Rnd

mighty.mighty_meta.rnd #

Internal reward via RND.

NovelD #

NovelD(
    rnd_output_dim: int = 512,
    rnd_network_config: dict | None = None,
    internal_reward_weight: float = 0.1,
    rnd_lr: float = 0.001,
    rnd_eps: float = 1e-05,
    rnd_weight_decay: float = 0.01,
    update_proportion: float = 0.5,
)

Bases: RND

:param initial_lr: Initial maximal LR :param num_decay_steps: Length of schedule in steps :param min_lr: Minimal LR :param restart_every: Restart frequency :param restart multiplier: Multiplies current learning rate on restart. :return:

Source code in mighty/mighty_meta/rnd.py

def __init__(
    self,
    rnd_output_dim: int = 512,
    rnd_network_config: dict | None = None,
    internal_reward_weight: float = 0.1,
    rnd_lr: float = 0.001,
    rnd_eps: float = 1e-5,
    rnd_weight_decay: float = 0.01,
    update_proportion: float = 0.5,
) -> None:
    """Cosine schedule initialization.

    :param initial_lr: Initial maximal LR
    :param num_decay_steps: Length of schedule in steps
    :param min_lr: Minimal LR
    :param restart_every: Restart frequency
    :param restart multiplier: Multiplies current learning rate on restart.
    :return:
    """
    super().__init__(
        rnd_output_dim=rnd_output_dim,
        internal_reward_weight=internal_reward_weight,
        rnd_network_config=rnd_network_config,
        rnd_lr=rnd_lr,
        rnd_eps=rnd_eps,
        rnd_weight_decay=rnd_weight_decay,
        update_proportion=update_proportion,
    )
    self.last_error = 0

post_episode #

post_episode(metrics)

Execute methods at the end of an episode.

:param metrics: Current metrics dict :return:

Source code in mighty/mighty_meta/mighty_component.py

def post_episode(self, metrics):
    """Execute methods at the end of an episode.

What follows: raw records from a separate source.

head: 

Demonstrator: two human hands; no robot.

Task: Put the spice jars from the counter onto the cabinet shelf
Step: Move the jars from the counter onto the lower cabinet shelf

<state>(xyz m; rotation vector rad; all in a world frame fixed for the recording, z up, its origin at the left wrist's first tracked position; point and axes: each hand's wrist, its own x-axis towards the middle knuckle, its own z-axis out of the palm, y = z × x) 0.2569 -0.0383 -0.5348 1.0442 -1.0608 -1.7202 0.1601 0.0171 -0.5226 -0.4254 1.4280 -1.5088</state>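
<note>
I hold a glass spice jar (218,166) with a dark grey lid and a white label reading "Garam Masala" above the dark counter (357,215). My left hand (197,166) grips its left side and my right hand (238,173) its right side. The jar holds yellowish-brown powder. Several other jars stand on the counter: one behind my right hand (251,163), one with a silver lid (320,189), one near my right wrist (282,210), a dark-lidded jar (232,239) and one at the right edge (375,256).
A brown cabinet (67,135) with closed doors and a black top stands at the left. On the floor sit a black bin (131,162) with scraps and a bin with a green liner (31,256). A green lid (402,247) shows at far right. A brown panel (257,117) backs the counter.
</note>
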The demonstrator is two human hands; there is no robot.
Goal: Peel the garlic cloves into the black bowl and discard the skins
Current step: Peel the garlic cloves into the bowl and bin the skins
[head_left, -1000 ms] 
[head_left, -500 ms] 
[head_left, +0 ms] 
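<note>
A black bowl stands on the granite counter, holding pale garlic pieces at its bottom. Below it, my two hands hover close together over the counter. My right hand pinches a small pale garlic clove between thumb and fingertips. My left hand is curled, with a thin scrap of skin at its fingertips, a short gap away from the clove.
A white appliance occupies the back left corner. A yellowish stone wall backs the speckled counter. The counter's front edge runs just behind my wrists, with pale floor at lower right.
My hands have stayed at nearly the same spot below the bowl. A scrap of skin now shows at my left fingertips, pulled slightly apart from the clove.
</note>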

    :param metrics: Current metrics dict
    :return:
    """
    for m in self.post_episode_methods:
        m(metrics)

post_step #

post_step(metrics)

Execute methods after a step.

:param metrics: Current metrics dict :return:

Source code in mighty/mighty_meta/mighty_component.py

def post_step(self, metrics):
    """Execute methods after a step.

    :param metrics: Current metrics dict
    :return:
    """
    for m in self.post_step_methods:
        m(metrics)

post_update #

post_update(metrics)

Execute methods after the update.

:param metrics: Current metrics dict :return:

Source code in mighty/mighty_meta/mighty_component.py

def post_update(self, metrics):
    """Execute methods after the update.

    :param metrics: Current metrics dict
    :return:
    """
    for m in self.post_update_methods:
        m(metrics)

pre_episode #

pre_episode(metrics)

Execute methods before an episode.

:param metrics: Current metrics dict :return:

Source code in mighty/mighty_meta/mighty_component.py

def pre_episode(self, metrics):
    """Execute methods before an episode.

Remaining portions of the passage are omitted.